The thorny comments about me from Mr Palaeologus are completely untrue. He asked me round to quote on his flaps and despite me bending over backwards I have not received any deposit from him, despite constructing a top of the range cactus flap from toughened cactus resistant glass. I believe the real culprit is Fluffy who is a bit of a prick tease. I know I was busy (it was close to Christmas) but Fluffy has been constantly bringing stray Holly through a flap that was not designed for such a purpose and then perforating them on the kitchen floor.

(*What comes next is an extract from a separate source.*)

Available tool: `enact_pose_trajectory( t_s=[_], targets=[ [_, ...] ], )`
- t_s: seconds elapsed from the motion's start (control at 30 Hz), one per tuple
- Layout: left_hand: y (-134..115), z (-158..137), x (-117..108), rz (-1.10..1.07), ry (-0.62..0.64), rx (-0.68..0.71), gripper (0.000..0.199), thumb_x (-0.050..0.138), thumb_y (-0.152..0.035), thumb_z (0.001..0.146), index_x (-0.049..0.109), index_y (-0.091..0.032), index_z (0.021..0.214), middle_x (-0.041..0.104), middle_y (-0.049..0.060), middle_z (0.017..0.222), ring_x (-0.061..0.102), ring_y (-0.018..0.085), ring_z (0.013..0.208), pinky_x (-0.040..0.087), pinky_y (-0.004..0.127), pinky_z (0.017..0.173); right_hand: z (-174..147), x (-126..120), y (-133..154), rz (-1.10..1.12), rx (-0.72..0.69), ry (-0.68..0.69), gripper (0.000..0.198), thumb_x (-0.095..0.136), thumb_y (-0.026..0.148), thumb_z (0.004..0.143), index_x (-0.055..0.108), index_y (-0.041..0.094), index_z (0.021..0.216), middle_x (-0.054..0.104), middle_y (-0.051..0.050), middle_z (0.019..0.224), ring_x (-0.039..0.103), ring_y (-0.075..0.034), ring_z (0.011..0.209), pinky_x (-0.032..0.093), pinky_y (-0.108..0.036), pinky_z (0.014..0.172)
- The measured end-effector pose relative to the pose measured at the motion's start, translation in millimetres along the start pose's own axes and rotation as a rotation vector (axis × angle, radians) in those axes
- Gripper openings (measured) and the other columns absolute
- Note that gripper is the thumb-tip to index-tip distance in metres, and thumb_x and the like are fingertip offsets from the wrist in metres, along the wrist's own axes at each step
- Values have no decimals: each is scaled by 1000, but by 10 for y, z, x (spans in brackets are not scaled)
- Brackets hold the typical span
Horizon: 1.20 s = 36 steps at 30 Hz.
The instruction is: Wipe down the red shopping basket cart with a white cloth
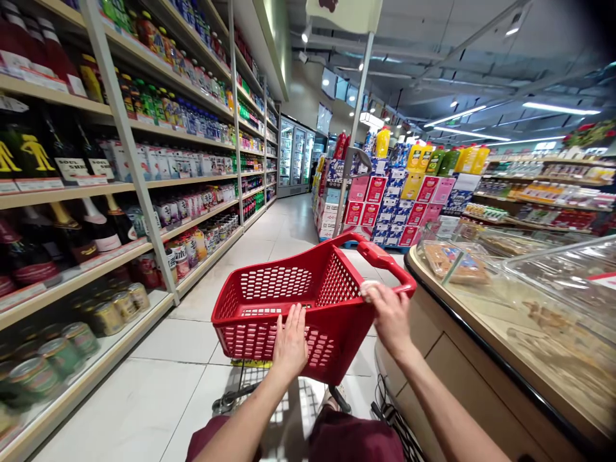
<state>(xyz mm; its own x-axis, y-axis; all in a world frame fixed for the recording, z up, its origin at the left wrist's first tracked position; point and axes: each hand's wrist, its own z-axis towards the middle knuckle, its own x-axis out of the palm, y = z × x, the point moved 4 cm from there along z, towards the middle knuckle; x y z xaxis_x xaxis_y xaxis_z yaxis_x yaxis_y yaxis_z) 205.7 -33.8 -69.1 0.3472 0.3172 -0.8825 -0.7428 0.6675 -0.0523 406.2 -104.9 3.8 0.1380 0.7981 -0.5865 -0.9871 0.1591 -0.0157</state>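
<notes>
Right hand [392, 321] grips a white cloth [369, 290] against the cart [351, 330]; left hand [291, 340] lies flat on its side. Wiping seems underway; what's left, I can't tell.

One red shopping cart [332, 314] with one handle [380, 255], and one white cloth [368, 290]. One bench [474, 385] on the right. Three grey shelf posts [128, 141]. Two bottles with yellow figures [34, 153] and two with lettered white labels [71, 168]. Three green cans [58, 358] and three gold cans [124, 307] across the front; those behind too dim to count. The stacked boxes [376, 190] run past counting.
</notes>
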Motion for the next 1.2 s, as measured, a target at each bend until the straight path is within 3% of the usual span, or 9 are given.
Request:
enact_pose_trajectory(
  t_s=[0.1,0.3,0.47,0.63,0.7,0.83,1.0,1.1,1.2],
  targets=[
    [48,-20,-10,-13,15,-4,67,39,-15,73,19,-10,137,24,9,143,14,21,133,18,46,107,32,-17,-73,-52,103,-42,35,36,9,79,57,20,104,57,-10,114,46,-23,109,22,-46,95],
    [158,-54,-20,-20,18,-33,67,40,-14,72,20,-9,136,24,9,144,14,20,133,18,42,108,-80,147,361,50,-157,60,44,35,2,74,57,21,106,55,-9,118,41,-22,116,20,-44,99],
    [321,-122,3,-4,13,-92,69,41,-13,70,20,-8,136,23,11,144,12,21,134,19,41,108,-30,138,147,23,55,-27,41,36,6,75,56,18,109,56,-12,115,44,-24,112,25,-47,96],
    [364,-156,2,8,24,-71,70,41,-13,70,19,-9,136,23,10,144,11,20,134,19,40,108,-127,302,682,167,-154,15,46,32,0,74,57,19,108,54,-11,118,39,-23,118,25,-45,98],
    [412,-176,-13,8,22,-92,69,40,-13,70,20,-9,136,23,10,144,12,20,134,19,40,108,-132,288,693,222,-181,35,45,32,1,75,57,19,107,54,-10,119,40,-22,118,28,-43,97],
    [511,-222,-13,8,26,-155,66,40,-13,71,24,-8,135,23,10,144,13,20,133,16,40,108,-33,143,434,289,-21,-37,37,35,6,78,58,19,104,55,-10,116,46,-21,111,36,-41,92],
    [531,-250,19,-13,24,-172,67,40,-12,70,23,-8,135,23,9,144,12,20,134,18,39,108,25,158,708,578,27,-2,39,35,8,77,55,21,107,57,-6,112,53,-15,101,43,-29,86],
    [527,-261,26,-23,25,-158,68,40,-12,69,22,-9,135,23,8,144,14,20,133,18,39,108,46,209,750,496,71,18,36,37,8,76,58,20,103,58,-7,109,54,-16,97,43,-30,85],
    [529,-273,29,-21,9,-160,69,40,-12,69,23,-9,135,24,9,144,15,20,133,19,40,108,47,253,655,244,-28,108,32,40,12,79,59,23,103,60,-6,109,54,-19,98,36,-38,91]
  ],
)
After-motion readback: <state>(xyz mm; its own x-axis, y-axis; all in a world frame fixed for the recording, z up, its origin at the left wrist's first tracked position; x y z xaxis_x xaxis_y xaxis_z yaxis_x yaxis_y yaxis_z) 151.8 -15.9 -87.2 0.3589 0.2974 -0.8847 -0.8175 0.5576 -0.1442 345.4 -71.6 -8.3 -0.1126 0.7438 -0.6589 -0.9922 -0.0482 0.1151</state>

This is really beginning to needle me. You can talk to any of my customers who will be more than happy to tell you that I have left them completely satisfied with their custom flaps at a discounted price of ?750.

Cactus Jack!


I loved that film - a sort of hilariously bad Road Runner premise, with Kirk Douglas clearly paying for a new Ferrari as the bad guy, the ageing Ann-Margret (sp?) desperately trying to play the not-very-innocent ing?nue and for a bonus the young Arnold Schwarzenegger being completely rubbish as the good guy.

lozzyloz Wrote:

-------------------------------------------------------


> Hi my name is Cactus Jack

> I run the company MrCactusFlapFitter.co.uk...


I think perhaps Michael Palaeologus has got confused between this company and the albeit similarly-named one MrFlatCatpusFitter.co.uk, whose owner is also mysteriously called Cactus.


So please all, make sure you're complaining about the correct company!